Antivaccine nonsense Autism Medicine Quackery Skepticism/critical thinking

EpiWonk reanalyzes the dataset that DeSoto and Hitlan played with

One of the great “myths” of the mercury militia, that movement that insists no matter what the actual scientific evidence shows that it absolutely, positively has to be mercury from vaccines that cause autism is the Myth of the Poor Excretor. In other words, the claim is that autistic children are somehow “poor excretors” of mercury, thus making the mercury that used to be in vaccines more toxic to them so that it gave them autism. One of the key pieces of evidence cited to counter this myth is a study by Ip et al (2004) that failed to find any correlation between hair and blood mercury levels and autism. This dataset was “reanalyzed” by DeSoto and Hitlan last year, sparking David Kirby to gloat that the data had been analyzed all wrong and that it really was the mercury after all!

DeSoto and Hitland were roundly criticized on a number of blogs including Photon in the Darkness and Autism Street. Dr. DeSoto responded with a long and petulant FAQ, resulting in more criticism (1, 2, 3). It was a blogospheric food fight, and Dr. Desoto ended up looking like one of the extras in Animal House.

Now, however, in perhaps the most definitive critique of DeSoto and Hitlan’s “reanalysis” of the Ip et al dataset, EpiWonk weighs in. Her advice to Hitlan and DeSoto: They should actually look at the data before deciding upon what analyses to apply. She also points out in a polite way that I will turn blunt that DeSoto and Hitlan were not exactly clear in the paper about what analysis they used, leaving EpiWonk no choice but to infer it.

Best line:

I’m not making any assumptions about what DeSoto & Hitlan did or did not do in exploratory or preliminary analyses. But all I have to work with is what’s in the published paper. The paper is four pages long, yet only one 8-line paragraph is devoted to the main result. On the other hand, three relatively long paragaphs are devoted to lecturing Ip and colleagues on why they (Ip et al.) should have used a one-tailed test.


We can conclude absolutely nothing about the association of ethylmercury in vaccines to autism from these data.

By Orac

Orac is the nom de blog of a humble surgeon/scientist who has an ego just big enough to delude himself that someone, somewhere might actually give a rodent's posterior about his copious verbal meanderings, but just barely small enough to admit to himself that few probably will. That surgeon is otherwise known as David Gorski.

That this particular surgeon has chosen his nom de blog based on a rather cranky and arrogant computer shaped like a clear box of blinking lights that he originally encountered when he became a fan of a 35 year old British SF television show whose special effects were renowned for their BBC/Doctor Who-style low budget look, but whose stories nonetheless resulted in some of the best, most innovative science fiction ever televised, should tell you nearly all that you need to know about Orac. (That, and the length of the preceding sentence.)

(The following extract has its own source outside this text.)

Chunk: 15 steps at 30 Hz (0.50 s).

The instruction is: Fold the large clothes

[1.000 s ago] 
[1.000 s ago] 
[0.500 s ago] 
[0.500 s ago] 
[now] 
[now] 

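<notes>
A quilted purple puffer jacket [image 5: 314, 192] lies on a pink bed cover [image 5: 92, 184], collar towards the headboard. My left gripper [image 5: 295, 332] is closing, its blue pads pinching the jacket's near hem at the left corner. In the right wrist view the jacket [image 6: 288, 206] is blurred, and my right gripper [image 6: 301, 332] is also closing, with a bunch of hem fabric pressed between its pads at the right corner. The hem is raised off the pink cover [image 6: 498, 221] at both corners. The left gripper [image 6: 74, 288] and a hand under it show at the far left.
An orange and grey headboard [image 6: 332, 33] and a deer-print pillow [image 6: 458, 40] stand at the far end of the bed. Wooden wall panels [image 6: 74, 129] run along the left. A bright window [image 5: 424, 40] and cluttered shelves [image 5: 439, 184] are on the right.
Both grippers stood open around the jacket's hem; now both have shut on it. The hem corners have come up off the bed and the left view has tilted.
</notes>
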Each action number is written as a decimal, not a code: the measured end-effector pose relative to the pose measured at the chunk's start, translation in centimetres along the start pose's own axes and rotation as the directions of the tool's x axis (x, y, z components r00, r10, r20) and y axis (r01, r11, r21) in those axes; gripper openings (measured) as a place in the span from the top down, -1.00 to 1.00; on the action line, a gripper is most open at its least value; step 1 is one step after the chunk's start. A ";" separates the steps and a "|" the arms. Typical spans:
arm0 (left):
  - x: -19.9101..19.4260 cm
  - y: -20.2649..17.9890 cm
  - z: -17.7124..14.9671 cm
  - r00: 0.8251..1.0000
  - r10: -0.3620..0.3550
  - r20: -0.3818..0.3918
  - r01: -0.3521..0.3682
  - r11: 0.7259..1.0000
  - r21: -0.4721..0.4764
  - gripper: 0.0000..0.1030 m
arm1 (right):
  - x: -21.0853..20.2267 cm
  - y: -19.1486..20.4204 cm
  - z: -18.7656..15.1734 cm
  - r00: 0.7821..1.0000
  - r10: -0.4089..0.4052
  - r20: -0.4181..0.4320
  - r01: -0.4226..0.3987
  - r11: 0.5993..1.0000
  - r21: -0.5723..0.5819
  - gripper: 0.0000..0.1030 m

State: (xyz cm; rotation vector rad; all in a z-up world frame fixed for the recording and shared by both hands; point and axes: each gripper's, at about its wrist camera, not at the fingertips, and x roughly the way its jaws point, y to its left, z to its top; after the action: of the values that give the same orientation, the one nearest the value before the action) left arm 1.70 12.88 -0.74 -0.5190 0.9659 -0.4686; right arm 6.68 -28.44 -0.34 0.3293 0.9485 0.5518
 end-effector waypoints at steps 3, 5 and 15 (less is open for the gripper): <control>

DISCLAIMER:: The various written meanderings here are the opinions of Orac and Orac alone, written on his own time. They should never be construed as representing the opinions of any other person or entity, especially Orac's cancer center, department of surgery, medical school, or university. Also note that Orac is nonpartisan; he is more than willing to criticize the statements of anyone, regardless of of political leanings, if that anyone advocates pseudoscience or quackery. Finally, medical commentary is not to be construed in any way as medical advice.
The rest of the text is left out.